In spite of my antipathy toward the project, I totally understand the motivation behind it. The variety of voices, genders, ethnicities, and backgrounds of the writers is only to be welcomed in terms of telling the stories, but where I think Ashland went wrong was in not going far enough. The writers are limited to keeping the originals as intact as possible while clearing up only occasional moments of potential confusion. If there’s anything we know about Shakespeare, though (and we know quite a lot – and more than enough to tell the Oxfordians to shut the hell up because Shakespeare wrote the damn plays), is that he did nothing so much as steal plots and characters from other writers and (mostly) improve them.
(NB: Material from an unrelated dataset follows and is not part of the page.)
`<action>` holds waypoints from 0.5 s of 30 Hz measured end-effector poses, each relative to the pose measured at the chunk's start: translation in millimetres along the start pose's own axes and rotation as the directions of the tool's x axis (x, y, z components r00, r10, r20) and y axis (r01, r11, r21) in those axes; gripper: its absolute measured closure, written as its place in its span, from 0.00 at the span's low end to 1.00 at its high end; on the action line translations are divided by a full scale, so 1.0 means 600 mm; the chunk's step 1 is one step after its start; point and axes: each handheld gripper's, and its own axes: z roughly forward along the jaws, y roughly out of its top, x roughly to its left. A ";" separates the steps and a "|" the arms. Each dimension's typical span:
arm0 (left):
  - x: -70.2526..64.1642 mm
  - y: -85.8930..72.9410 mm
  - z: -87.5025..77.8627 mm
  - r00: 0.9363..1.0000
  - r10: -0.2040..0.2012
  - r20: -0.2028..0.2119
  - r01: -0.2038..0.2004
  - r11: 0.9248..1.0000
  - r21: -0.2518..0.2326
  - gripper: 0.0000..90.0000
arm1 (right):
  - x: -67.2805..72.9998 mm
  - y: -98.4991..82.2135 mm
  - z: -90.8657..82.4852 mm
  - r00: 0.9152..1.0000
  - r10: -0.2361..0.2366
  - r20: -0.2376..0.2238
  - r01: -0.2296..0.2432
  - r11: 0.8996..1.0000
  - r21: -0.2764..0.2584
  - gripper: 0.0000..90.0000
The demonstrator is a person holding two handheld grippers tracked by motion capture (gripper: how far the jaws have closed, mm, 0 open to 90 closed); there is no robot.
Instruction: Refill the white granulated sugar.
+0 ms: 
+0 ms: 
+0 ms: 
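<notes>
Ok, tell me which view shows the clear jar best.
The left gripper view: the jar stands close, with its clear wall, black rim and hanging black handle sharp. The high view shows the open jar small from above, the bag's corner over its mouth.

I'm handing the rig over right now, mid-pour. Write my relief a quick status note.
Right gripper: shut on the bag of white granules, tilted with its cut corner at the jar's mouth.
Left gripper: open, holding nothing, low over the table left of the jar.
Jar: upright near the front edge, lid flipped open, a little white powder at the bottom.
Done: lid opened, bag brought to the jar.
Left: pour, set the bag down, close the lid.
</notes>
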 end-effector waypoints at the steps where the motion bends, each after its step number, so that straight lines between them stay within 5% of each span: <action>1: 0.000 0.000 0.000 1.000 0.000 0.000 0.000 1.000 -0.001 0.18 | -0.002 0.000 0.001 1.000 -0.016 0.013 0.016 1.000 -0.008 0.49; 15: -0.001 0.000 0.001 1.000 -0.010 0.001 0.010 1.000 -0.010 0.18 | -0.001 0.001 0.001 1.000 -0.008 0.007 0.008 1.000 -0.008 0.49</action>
Given the choice of seeing someone ruin Timon of Athens by making it more “accessible” or seeing someone take the plot and ideas and make something new out of it – I know which option I’d take. The original is always going to be there, so why not take a damn chance?



1 comment:

  1. As a musician, I completely agree. Orchestras have a long tradition of performing the same works over and over so that new audiences can experience them, always sticking to the score note for note. The difference from one performance to another is in interpretation, nuance, tempo, etc (and OK, skill). We would be horrified if someone modified say Beethoven's Ninth, updating the words to the Ode to Joy and translating into English abd changing the tune and the orchestration while they are at it.

    OTOH, there is also a great tradition in music to take something old and build something new. As just one terrific example, take Brahms Variations on a Theme by Haydn (and that theme may not have originated with Haydn in the first place). Or Mahler working old folksong melodies into his symphonies, and building something completely new around them.

    So I agree. Leave Shakespeare alone, or use it as inspiration for something completely new. Stick to the script. Or be Leonard Bernstein and create a West Side Story.